The contract prepared by the petitioners provides that if any question arises as to the validity, interpretation or performance of the contract, the question should be settled by arbitration. The respondent demanded arbitration for
Item 1, damages for breach of contract, arising from fraud and misrepresentation inducing the claimant to enter into the contract.
Item 2, damages for breach of contract resulting from failure to supply efficient and properly operating equipment.
Uem 3, return of moneys prepaid by the claimant.
*21It is conceded that the respondent paid $6,000 when the agreement was executed for the purchase of supplies for distribution in reliance on representations made by the petitioner.
The petitioners now argue that the claim for damages for fraud and misrepresentation should be eliminated from the arbitration proceeding and tried separately because it does not come squarely within the contract provisions providing for arbitration. With this contention the majority has agreed. To so do, they concluded that despite the fact that this demand stated that it was for damages for “ breach of contract ” that no question of breach of contract was involved. Such a conclusion necessarily required a determination that this demand did not pertain to performance within the meaning of the contract. This, we think, is incorrect because the parties intended that all questions of interpretation and performance were to he decided by arbitration.
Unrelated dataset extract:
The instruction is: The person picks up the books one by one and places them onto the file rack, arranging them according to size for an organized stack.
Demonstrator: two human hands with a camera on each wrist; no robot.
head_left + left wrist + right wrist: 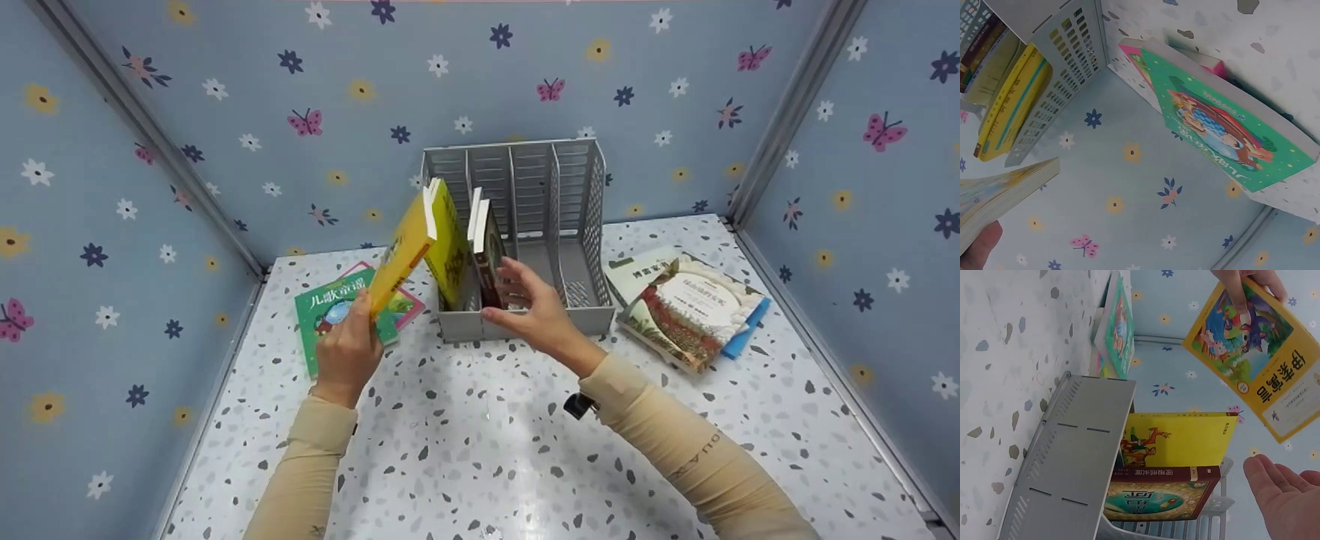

The proof necessary to establish nonperformance of the contract, under the state of facts revealed by the petition, exhibits and affidavit, would also necessarily confirm all charges of misrepresentation.
Section 1448 of the Civil Practice Act concerning validity of arbitration contracts or submissions provides that “ Such submission or contract may include questions arising out of valuations, appraisals or other controversies which may be collateral, incidental, precedent, subsequent to or independent of any issue between the parties ” (emphasis supplied). The claims asserted here are related to the contract and to the prior course of dealings engaged in by the parties in connection with the contract. They are so interrelated that whether the conduct challenged occurred prior to or subsequent to the execution of the contract, the appraisal of the conduct is within the defined jurisdiction of the arbitrator.
The issue of fraud may not be separated from the other issues so that the fraud issues may be litigated while the other issues are left for arbitration unless the fraud claim is unrelated to the breach of the contract.
In this case the prepayment of the purchase price, the alleged misrepresentations, the alleged inefficiency of the product, its alleged unfitness for the intended purposes, the alleged failure of patent and alleged false testimonials, comprise a wholly related course of dealings embraced within the terms of the contract. Disputes concerning such engagements are the pre*22eise questions which the parties had agreed should he submitted to arbitration.
If the respondent can establish a misrepresentation which induced him to enter into the contract, he has a right to recover the money paid and a right to damages for such fraud as well as the damages flowing from the subsequent breach of the contract (Fitzgerald v. Title Guar. & Trust Co. 290 N. Y. 376, 380; Civ. Prac. Act, § 112-e). As the Appellate Division states “ Obviously, parties cannot agree, in an invalid contract, to arbitrate the validity of the contract”. The term “validity” necessarily refers to conduct which renders the contract voidable, thus permitting the injured party to recover damages by way of arbitration in accordance with the contract for all claims related to the contract. Therefore the respondent is entitled to proceed to arbitration upon all items set forth in the demand therefor.
Accordingly, the order of the Appellate Division should be affirmed.
Conway, Ch. J., Desmond and Dye, JJ., concur with Van Voorhis, J.; Burke, J., dissents in an opinion in which Fuld and Froessel, JJ., concur.
Order of Appellate Division reversed, with costs in all courts, and matter remitted to Special Term for further proceedings in accordance with the opinion herein.